• Task brief: You are asked to write out the full listing exactly as it stands.

(Data block)

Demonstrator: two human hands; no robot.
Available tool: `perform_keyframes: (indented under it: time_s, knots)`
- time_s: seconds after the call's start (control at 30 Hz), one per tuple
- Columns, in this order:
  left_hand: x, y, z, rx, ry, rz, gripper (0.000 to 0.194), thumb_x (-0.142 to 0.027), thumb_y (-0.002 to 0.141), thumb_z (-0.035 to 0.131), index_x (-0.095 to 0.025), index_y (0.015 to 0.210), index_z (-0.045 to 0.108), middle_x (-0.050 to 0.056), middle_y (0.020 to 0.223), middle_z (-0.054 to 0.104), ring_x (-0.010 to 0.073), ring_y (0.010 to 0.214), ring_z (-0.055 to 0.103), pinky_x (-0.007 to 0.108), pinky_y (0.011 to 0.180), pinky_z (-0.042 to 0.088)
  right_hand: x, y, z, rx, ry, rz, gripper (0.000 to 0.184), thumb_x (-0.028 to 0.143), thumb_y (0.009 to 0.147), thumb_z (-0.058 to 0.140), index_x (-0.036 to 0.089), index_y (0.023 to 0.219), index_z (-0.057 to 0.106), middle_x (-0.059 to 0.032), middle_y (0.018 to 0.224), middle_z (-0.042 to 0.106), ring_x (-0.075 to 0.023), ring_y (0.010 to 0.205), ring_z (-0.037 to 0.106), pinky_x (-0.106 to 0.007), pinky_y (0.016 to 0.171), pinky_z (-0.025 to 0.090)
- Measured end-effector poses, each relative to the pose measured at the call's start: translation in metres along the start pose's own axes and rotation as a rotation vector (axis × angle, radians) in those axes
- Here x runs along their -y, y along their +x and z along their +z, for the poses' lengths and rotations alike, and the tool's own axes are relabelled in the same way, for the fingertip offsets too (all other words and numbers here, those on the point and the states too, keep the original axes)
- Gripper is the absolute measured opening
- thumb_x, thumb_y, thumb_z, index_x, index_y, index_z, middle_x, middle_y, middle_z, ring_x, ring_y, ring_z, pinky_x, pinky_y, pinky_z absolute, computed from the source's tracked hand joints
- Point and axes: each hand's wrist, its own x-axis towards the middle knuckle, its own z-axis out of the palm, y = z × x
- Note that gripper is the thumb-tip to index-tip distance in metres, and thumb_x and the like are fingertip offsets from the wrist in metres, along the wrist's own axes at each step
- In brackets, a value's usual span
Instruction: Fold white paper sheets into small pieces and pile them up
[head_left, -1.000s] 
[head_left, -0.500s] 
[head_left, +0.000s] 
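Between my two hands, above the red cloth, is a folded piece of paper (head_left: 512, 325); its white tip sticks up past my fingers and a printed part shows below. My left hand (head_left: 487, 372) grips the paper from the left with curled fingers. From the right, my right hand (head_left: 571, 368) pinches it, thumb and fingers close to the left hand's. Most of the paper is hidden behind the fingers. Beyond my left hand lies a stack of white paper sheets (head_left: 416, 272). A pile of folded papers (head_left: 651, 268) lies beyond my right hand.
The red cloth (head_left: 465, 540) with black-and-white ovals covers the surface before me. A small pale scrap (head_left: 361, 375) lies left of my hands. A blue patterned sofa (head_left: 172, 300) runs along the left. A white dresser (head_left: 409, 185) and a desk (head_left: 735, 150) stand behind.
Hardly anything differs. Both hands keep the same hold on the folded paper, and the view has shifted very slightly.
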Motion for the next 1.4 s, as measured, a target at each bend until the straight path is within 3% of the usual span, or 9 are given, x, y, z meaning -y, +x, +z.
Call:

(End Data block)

• Output:
Demonstrator: two human hands; no robot.
Available tool: `perform_keyframes: (indented under it: time_s, knots)`
- time_s: seconds after the call's start (control at 30 Hz), one per tuple
- Columns, in this order:
  left_hand: x, y, z, rx, ry, rz, gripper (0.000 to 0.194), thumb_x (-0.142 to 0.027), thumb_y (-0.002 to 0.141), thumb_z (-0.035 to 0.131), index_x (-0.095 to 0.025), index_y (0.015 to 0.210), index_z (-0.045 to 0.108), middle_x (-0.050 to 0.056), middle_y (0.020 to 0.223), middle_z (-0.054 to 0.104), ring_x (-0.010 to 0.073), ring_y (0.010 to 0.214), ring_z (-0.055 to 0.103), pinky_x (-0.007 to 0.108), pinky_y (0.011 to 0.180), pinky_z (-0.042 to 0.088)
  right_hand: x, y, z, rx, ry, rz, gripper (0.000 to 0.184), thumb_x (-0.028 to 0.143), thumb_y (0.009 to 0.147), thumb_z (-0.058 to 0.140), index_x (-0.036 to 0.089), index_y (0.023 to 0.219), index_z (-0.057 to 0.106), middle_x (-0.059 to 0.032), middle_y (0.018 to 0.224), middle_z (-0.042 to 0.106), ring_x (-0.075 to 0.023), ring_y (0.010 to 0.205), ring_z (-0.037 to 0.106), pinky_x (-0.106 to 0.007), pinky_y (0.016 to 0.171), pinky_z (-0.025 to 0.090)
- Measured end-effector poses, each relative to the pose measured at the call's start: translation in metres along the start pose's own axes and rotation as a rotation vector (axis × angle, radians) in those axes
- Here x runs along their -y, y along their +x and z along their +z, for the poses' lengths and rotations alike, and the tool's own axes are relabelled in the same way, for the fingertip offsets too (all other words and numbers here, those on the point and the states too, keep the original axes)
- Gripper is the absolute measured opening
- thumb_x, thumb_y, thumb_z, index_x, index_y, index_z, middle_x, middle_y, middle_z, ring_x, ring_y, ring_z, pinky_x, pinky_y, pinky_z absolute, computed from the source's tracked hand joints
- Point and axes: each hand's wrist, its own x-axis towards the middle knuckle, its own z-axis out of the palm, y = z × x
- Note that gripper is the thumb-tip to index-tip distance in metres, and thumb_x and the like are fingertip offsets from the wrist in metres, along the wrist's own axes at each step
- In brackets, a value's usual span
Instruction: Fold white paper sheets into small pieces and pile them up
[head_left, -1.000s] 
[head_left, -0.500s] 
[head_left, +0.000s] 
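Between my two hands, above the red cloth, is a folded piece of paper (head_left: 512, 325); its white tip sticks up past my fingers and a printed part shows below. My left hand (head_left: 487, 372) grips the paper from the left with curled fingers. From the right, my right hand (head_left: 571, 368) pinches it, thumb and fingers close to the left hand's. Most of the paper is hidden behind the fingers. Beyond my left hand lies a stack of white paper sheets (head_left: 416, 272). A pile of folded papers (head_left: 651, 268) lies beyond my right hand.
The red cloth (head_left: 465, 540) with black-and-white ovals covers the surface before me. A small pale scrap (head_left: 361, 375) lies left of my hands. A blue patterned sofa (head_left: 172, 300) runs along the left. A white dresser (head_left: 409, 185) and a desk (head_left: 735, 150) stand behind.
Hardly anything differs. Both hands keep the same hold on the folded paper, and the view has shifted very slightly.
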Motion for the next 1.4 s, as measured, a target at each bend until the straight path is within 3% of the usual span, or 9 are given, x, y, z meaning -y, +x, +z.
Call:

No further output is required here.